'''

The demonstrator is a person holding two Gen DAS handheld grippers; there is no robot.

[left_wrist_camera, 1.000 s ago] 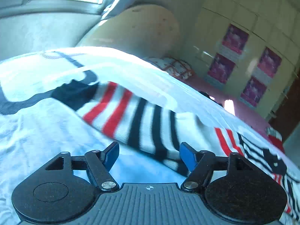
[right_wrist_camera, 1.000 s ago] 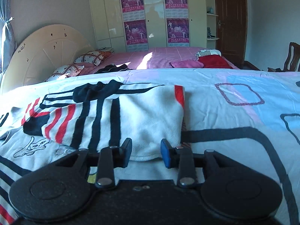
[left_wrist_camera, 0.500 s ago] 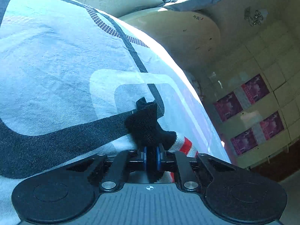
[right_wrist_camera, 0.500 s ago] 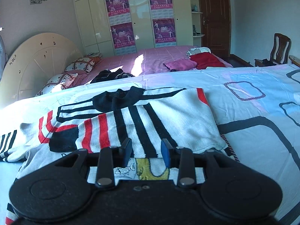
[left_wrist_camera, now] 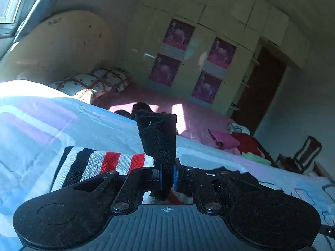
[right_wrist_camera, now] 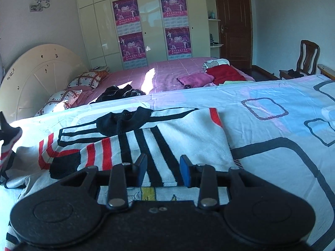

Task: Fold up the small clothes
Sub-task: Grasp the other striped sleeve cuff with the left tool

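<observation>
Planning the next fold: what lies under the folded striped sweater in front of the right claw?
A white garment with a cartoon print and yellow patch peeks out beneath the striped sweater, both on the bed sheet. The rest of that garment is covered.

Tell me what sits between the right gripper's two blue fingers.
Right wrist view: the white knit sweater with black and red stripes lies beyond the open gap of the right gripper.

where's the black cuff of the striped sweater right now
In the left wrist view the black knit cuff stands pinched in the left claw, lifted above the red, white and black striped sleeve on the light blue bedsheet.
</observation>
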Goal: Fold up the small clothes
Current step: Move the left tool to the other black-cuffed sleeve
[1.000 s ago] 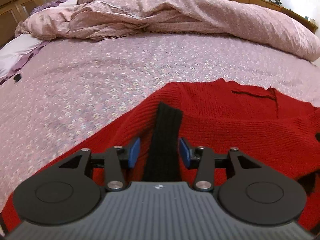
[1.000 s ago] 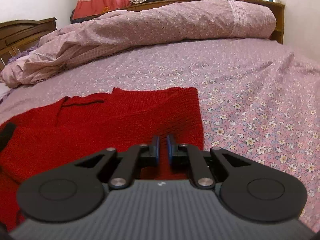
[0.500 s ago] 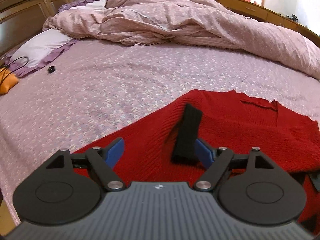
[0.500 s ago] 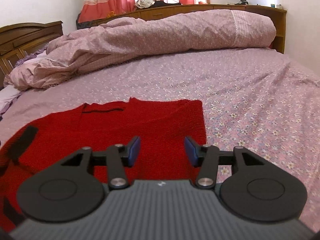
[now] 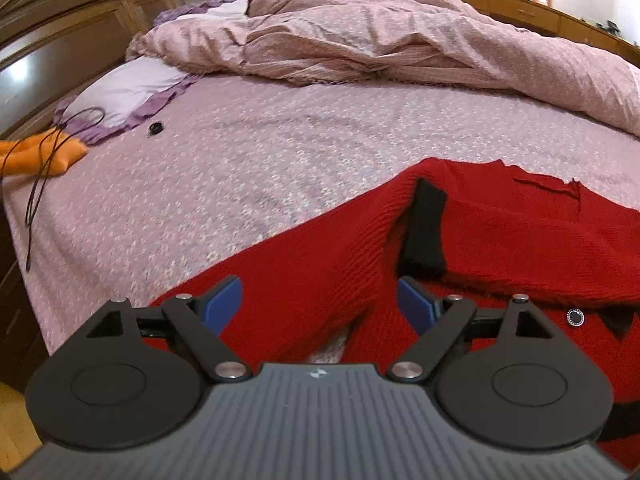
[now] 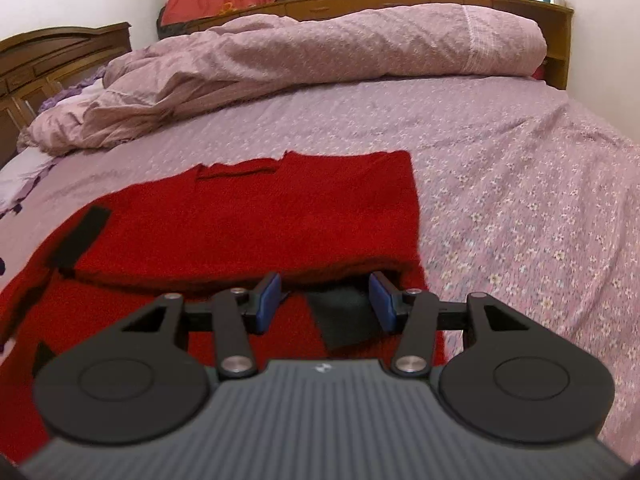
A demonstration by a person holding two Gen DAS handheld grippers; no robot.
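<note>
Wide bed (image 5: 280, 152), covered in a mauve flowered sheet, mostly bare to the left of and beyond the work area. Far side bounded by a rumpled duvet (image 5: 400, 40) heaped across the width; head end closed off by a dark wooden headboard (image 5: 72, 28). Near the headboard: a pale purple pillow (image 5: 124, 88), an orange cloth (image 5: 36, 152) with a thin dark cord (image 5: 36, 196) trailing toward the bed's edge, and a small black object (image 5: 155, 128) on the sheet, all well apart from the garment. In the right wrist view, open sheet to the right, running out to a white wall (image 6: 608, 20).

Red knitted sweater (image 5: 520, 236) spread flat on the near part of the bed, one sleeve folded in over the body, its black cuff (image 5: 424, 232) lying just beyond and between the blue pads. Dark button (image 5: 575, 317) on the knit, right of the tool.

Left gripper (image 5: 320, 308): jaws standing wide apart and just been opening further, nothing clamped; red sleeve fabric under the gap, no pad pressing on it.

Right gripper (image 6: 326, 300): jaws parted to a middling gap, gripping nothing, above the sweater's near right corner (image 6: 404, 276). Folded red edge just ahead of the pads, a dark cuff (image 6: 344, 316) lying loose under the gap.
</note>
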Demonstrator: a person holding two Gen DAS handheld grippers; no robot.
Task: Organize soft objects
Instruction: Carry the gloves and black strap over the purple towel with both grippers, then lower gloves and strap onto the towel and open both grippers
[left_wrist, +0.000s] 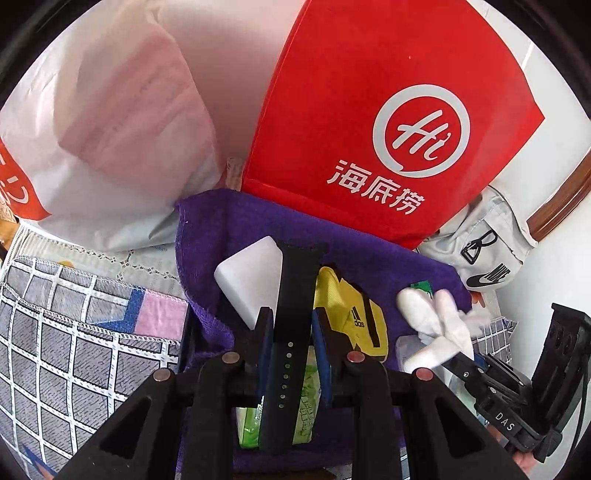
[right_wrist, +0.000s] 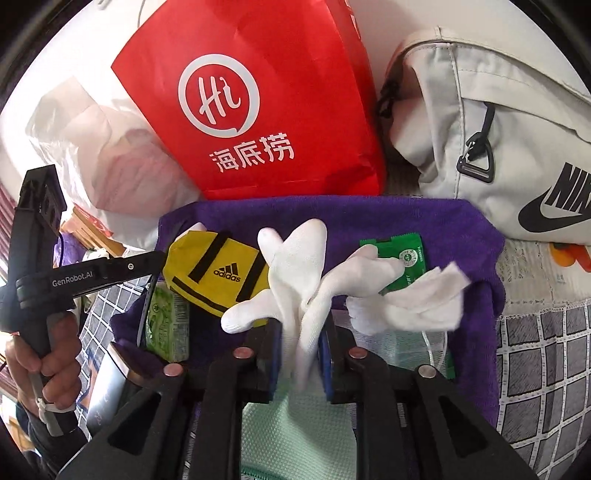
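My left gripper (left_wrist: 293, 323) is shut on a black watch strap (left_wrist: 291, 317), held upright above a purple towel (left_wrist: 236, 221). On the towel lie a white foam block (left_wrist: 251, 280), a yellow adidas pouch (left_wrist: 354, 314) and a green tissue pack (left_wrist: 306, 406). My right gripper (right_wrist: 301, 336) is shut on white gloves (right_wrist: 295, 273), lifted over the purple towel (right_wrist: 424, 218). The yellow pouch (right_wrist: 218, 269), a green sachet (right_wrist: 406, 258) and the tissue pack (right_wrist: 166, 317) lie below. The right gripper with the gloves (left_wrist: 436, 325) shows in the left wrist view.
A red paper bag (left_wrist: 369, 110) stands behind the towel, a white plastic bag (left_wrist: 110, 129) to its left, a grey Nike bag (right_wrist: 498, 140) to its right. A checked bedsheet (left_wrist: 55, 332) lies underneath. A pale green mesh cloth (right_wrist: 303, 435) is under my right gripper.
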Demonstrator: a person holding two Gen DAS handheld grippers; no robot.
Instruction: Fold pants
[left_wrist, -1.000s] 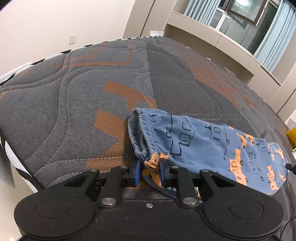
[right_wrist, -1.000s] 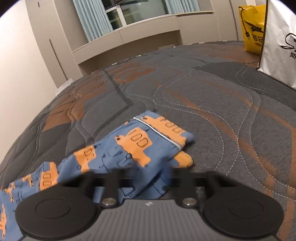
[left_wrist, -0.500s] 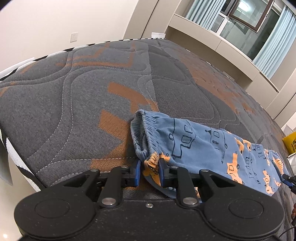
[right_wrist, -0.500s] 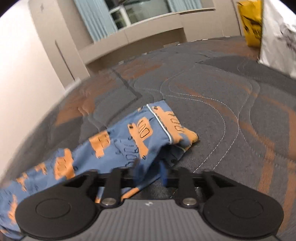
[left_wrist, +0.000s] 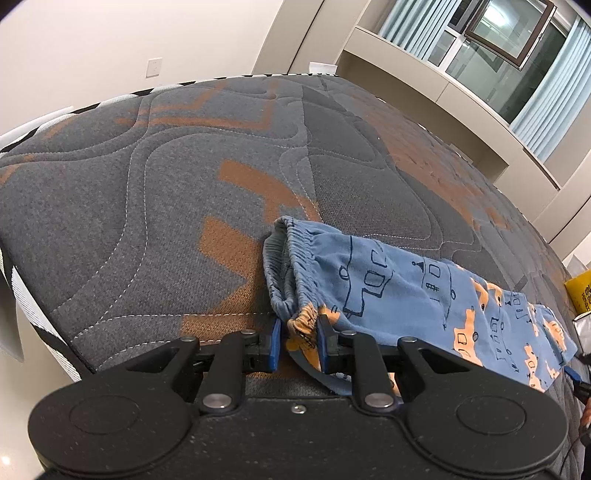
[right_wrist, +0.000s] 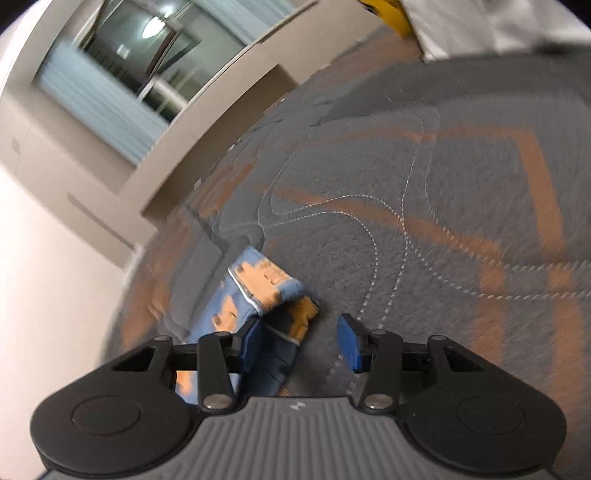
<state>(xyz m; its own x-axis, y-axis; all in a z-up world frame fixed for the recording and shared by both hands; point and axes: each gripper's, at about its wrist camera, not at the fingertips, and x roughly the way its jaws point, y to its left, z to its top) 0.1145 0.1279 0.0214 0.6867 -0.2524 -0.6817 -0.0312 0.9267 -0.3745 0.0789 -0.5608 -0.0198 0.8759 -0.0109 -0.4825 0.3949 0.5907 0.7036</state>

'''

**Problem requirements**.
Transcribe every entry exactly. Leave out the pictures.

**Task output**.
The demonstrator is a person holding two Gen DAS handheld grippers; there is no robot.

[left_wrist_camera, 1.000 s ago] 
[right_wrist_camera, 1.000 s ago] 
[left_wrist_camera, 0.500 s ago] 
[right_wrist_camera, 0.500 s ago] 
[left_wrist_camera, now] 
[right_wrist_camera, now] 

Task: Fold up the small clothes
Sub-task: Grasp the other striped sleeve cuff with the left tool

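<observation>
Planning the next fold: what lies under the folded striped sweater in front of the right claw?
A white garment with a cartoon print and yellow patch peeks out beneath the striped sweater, both on the bed sheet. The rest of that garment is covered.

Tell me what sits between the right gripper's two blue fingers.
Right wrist view: the white knit sweater with black and red stripes lies beyond the open gap of the right gripper.

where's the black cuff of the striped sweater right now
In the left wrist view the black knit cuff stands pinched in the left claw, lifted above the red, white and black striped sleeve on the light blue bedsheet.
</observation>
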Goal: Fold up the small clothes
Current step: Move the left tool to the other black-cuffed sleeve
[1.000 s ago] 
[1.000 s ago] 
[0.500 s ago] 
[0.500 s ago] 
[now] 
[now] 
A demonstration by a person holding two Gen DAS handheld grippers; no robot.
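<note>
Wide bed (image 5: 280, 152), covered in a mauve flowered sheet, mostly bare to the left of and beyond the work area. Far side bounded by a rumpled duvet (image 5: 400, 40) heaped across the width; head end closed off by a dark wooden headboard (image 5: 72, 28). Near the headboard: a pale purple pillow (image 5: 124, 88), an orange cloth (image 5: 36, 152) with a thin dark cord (image 5: 36, 196) trailing toward the bed's edge, and a small black object (image 5: 155, 128) on the sheet, all well apart from the garment. In the right wrist view, open sheet to the right, running out to a white wall (image 6: 608, 20).

Red knitted sweater (image 5: 520, 236) spread flat on the near part of the bed, one sleeve folded in over the body, its black cuff (image 5: 424, 232) lying just beyond and between the blue pads. Dark button (image 5: 575, 317) on the knit, right of the tool.

Left gripper (image 5: 320, 308): jaws standing wide apart and just been opening further, nothing clamped; red sleeve fabric under the gap, no pad pressing on it.

Right gripper (image 6: 326, 300): jaws parted to a middling gap, gripping nothing, above the sweater's near right corner (image 6: 404, 276). Folded red edge just ahead of the pads, a dark cuff (image 6: 344, 316) lying loose under the gap.
</note>
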Demonstrator: a person holding two Gen DAS handheld grippers; no robot.
Task: Organize soft objects
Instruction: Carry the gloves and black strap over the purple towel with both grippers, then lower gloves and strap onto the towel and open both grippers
[left_wrist, +0.000s] 
[right_wrist, +0.000s] 
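My left gripper (left_wrist: 293, 323) is shut on a black watch strap (left_wrist: 291, 317), held upright above a purple towel (left_wrist: 236, 221). On the towel lie a white foam block (left_wrist: 251, 280), a yellow adidas pouch (left_wrist: 354, 314) and a green tissue pack (left_wrist: 306, 406). My right gripper (right_wrist: 301, 336) is shut on white gloves (right_wrist: 295, 273), lifted over the purple towel (right_wrist: 424, 218). The yellow pouch (right_wrist: 218, 269), a green sachet (right_wrist: 406, 258) and the tissue pack (right_wrist: 166, 317) lie below. The right gripper with the gloves (left_wrist: 436, 325) shows in the left wrist view.
A red paper bag (left_wrist: 369, 110) stands behind the towel, a white plastic bag (left_wrist: 110, 129) to its left, a grey Nike bag (right_wrist: 498, 140) to its right. A checked bedsheet (left_wrist: 55, 332) lies underneath. A pale green mesh cloth (right_wrist: 303, 435) is under my right gripper.
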Demonstrator: a person holding two Gen DAS handheld grippers; no robot.
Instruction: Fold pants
[left_wrist, -1.000s] 
[right_wrist, -1.000s] 
[left_wrist, -0.500s] 
[right_wrist, -0.500s] 
[left_wrist, +0.000s] 
[right_wrist, +0.000s] 
<state>(xyz m; its own x-axis, y-axis; all in a z-up world frame fixed for the recording and shared by both hands; point and axes: each gripper's, at about its wrist camera, not at the fingertips, and x roughly the way its jaws point, y to its left, z to its top) 0.1145 0.1279 0.0214 0.6867 -0.2524 -0.6817 -0.0312 0.9267 -0.3745 0.0789 -0.5608 -0.0198 0.8759 -0.0109 -0.4825 0.3949 0.5907 0.7036</state>

The reply is now complete.